_TASK BRIEF_
Scan the listing below for the string "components" and copy each line where it turns up.

_PROVIDED RECORDS_
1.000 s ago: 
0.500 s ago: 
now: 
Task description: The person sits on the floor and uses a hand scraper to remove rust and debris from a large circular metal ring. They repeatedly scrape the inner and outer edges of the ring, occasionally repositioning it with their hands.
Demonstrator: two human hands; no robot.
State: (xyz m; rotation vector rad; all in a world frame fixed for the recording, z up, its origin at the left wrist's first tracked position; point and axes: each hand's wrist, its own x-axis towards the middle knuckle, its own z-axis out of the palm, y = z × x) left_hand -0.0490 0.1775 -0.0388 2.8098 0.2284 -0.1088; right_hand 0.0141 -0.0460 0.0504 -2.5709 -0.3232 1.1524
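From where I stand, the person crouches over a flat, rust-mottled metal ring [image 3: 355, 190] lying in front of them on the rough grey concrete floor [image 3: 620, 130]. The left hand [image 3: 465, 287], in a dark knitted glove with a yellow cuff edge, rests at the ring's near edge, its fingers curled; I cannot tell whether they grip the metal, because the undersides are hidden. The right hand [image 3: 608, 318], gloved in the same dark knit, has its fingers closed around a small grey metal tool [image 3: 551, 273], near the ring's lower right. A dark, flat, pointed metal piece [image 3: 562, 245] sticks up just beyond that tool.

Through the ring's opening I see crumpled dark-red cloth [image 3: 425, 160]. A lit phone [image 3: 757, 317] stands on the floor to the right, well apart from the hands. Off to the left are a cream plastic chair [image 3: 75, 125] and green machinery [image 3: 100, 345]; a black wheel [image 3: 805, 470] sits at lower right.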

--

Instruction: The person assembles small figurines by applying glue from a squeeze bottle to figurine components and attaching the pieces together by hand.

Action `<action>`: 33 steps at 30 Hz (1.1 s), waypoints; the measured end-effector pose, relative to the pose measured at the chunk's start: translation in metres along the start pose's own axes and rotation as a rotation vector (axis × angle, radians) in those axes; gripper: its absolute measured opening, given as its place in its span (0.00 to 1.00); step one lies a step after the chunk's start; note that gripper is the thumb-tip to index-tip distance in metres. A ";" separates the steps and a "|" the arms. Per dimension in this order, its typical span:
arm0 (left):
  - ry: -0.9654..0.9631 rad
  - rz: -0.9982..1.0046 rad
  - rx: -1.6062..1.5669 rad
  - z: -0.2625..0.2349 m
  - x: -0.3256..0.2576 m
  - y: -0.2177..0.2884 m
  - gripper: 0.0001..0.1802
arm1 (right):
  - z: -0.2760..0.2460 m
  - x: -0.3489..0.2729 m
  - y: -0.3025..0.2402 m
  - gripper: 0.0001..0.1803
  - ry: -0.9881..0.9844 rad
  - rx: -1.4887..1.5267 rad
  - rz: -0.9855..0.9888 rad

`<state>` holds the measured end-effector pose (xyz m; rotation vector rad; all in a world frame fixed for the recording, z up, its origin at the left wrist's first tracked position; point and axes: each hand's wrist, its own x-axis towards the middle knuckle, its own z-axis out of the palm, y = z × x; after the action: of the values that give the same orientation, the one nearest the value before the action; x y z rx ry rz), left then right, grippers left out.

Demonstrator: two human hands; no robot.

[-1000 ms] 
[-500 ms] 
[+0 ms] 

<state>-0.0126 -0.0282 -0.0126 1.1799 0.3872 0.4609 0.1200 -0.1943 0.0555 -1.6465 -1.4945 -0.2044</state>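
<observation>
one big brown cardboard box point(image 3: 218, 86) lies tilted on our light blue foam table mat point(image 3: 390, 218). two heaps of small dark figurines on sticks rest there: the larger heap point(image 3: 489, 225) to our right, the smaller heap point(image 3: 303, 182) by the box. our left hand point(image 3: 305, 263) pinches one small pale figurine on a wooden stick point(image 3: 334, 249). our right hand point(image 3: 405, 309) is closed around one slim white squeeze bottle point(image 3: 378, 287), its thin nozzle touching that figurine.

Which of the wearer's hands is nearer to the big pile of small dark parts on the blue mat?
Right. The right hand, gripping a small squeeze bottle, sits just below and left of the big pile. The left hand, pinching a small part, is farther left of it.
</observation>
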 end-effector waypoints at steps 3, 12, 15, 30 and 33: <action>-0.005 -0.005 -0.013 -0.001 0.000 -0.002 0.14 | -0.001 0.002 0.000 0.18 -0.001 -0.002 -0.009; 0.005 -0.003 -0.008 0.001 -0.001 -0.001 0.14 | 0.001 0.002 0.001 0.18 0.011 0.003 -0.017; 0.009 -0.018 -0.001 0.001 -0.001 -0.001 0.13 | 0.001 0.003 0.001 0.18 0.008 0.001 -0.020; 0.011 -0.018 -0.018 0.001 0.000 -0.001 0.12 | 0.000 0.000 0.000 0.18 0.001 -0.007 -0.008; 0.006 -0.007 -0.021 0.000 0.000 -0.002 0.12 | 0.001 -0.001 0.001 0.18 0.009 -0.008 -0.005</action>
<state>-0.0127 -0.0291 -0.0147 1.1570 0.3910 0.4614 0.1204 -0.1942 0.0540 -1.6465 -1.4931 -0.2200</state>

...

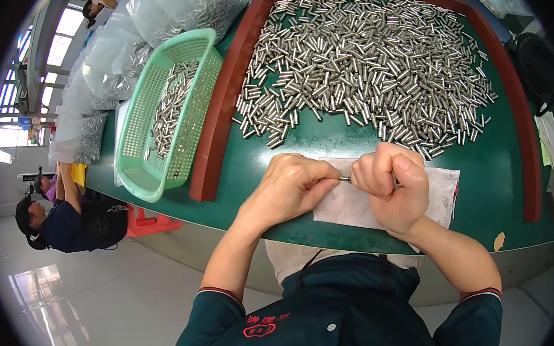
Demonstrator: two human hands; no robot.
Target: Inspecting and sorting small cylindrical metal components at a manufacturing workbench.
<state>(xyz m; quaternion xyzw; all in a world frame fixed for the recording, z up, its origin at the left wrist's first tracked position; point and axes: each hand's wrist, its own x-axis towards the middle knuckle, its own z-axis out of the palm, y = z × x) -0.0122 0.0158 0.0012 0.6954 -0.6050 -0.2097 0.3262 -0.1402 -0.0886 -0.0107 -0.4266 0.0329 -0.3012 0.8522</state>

_ANSWER SPACE_
Instruction: The person assembles small figurines by applying glue from a squeeze bottle to figurine components and attaching the pieces together by hand.
Target: Inspecting and sorting small cylindrical metal components at a manufacturing workbench.

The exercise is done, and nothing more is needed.